The night before or morning of the intervention, our patients receive a single dose of an antibiotic (e. g. 500 mg of ciprofloxacin po) in combination with a non-steroidal antirheumatic agent in an antiphlogistic concentration (e. g. 800 mg of ibuprofen po) and 40 mg of omeprazole po as premedication. If a patient does not tolerate iodine-containing contrast agents, premedication is administered at the ward. In general, patients do not experience pain during or after PAE. 40 drops of Novalgin® (metamizole) can be administered as needed in the case of postembolization syndrome or 2 × 1 tablet 10/5 mg of Targin® extended release (oxycodone + naloxone) po in the case of significant pain. 1 mg of granisetron in 100 ml of isotonic NaCL as a short i. v. infusion or 3 × 30 drops of metoclopramide can be administered in the case of nausea and vomiting.
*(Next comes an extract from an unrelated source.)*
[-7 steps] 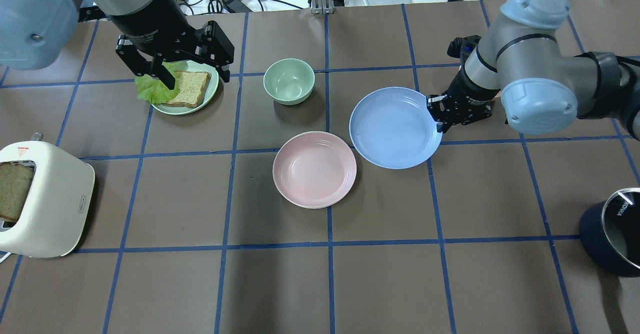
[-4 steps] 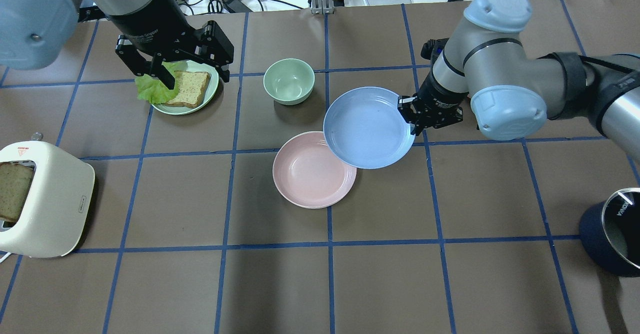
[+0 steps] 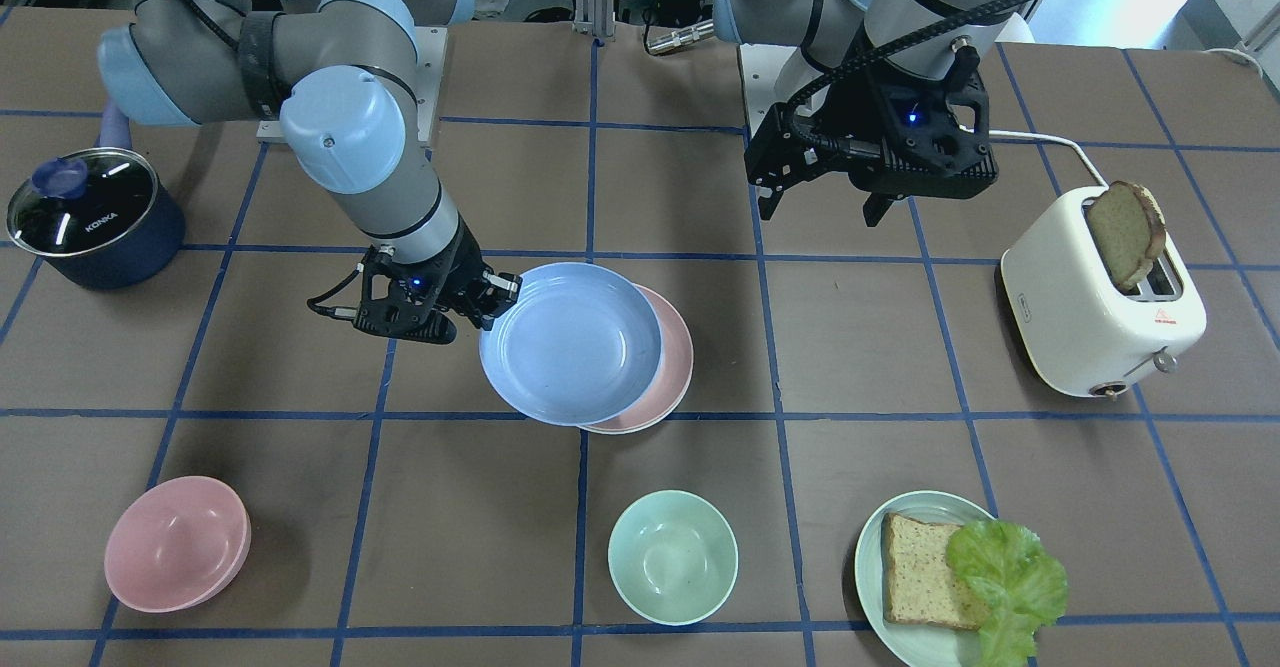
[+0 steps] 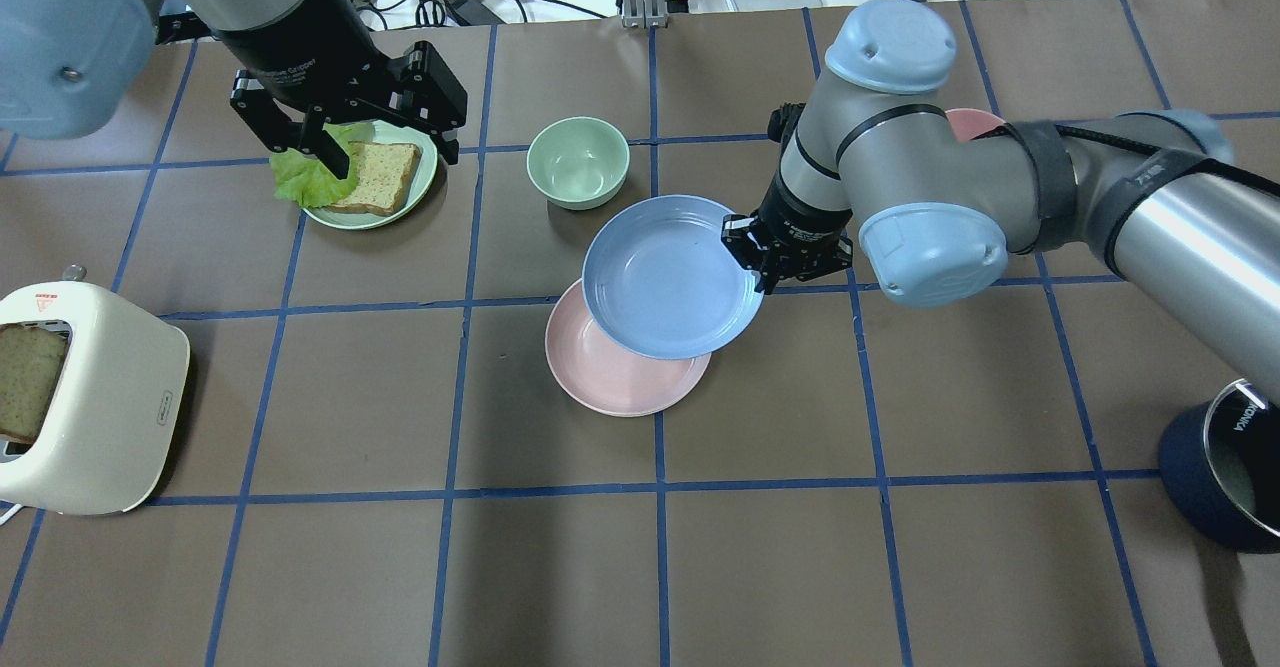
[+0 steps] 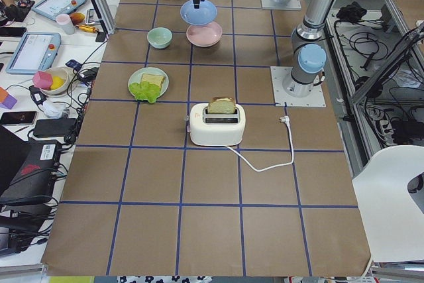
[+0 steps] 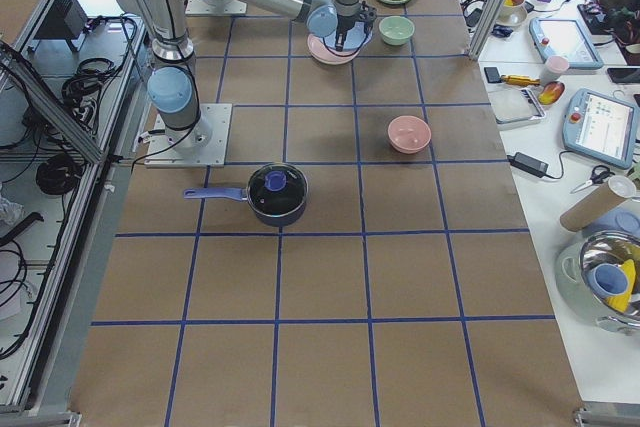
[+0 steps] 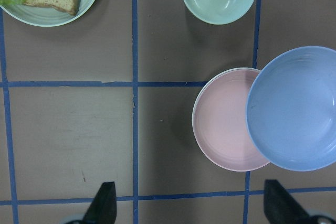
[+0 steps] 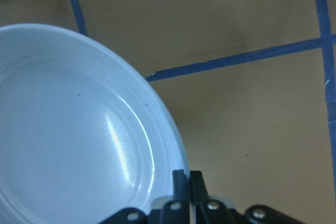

After the intervention, antibiotic and antiphlogistic therapy should be continued for an additional 10 days (e. g. 2× daily 250 mg of ciprofloxacin + 800 mg of ibuprofen + 40 mg of omeprazole). Shrinkage starts approximately 1 month after embolization. Since the effect of decreased tone of the smooth muscles is insufficient in some patients, we recommend continuing BPS medication for one month. This medication can then be discontinued in coordination with the treating urologist. During the informed consent discussion, patients should be explicitly informed of the newness of the method and the lack of long-term results. For this reason, patients should ideally be examined and treated under study conditions. In our opinion, this also includes follow-up of the patient after 1, 3, 6 and 12 months with recording of the IPSS, QoL, IIEF, Qmax, postvoid residual volume, prostate volume, and any side effects.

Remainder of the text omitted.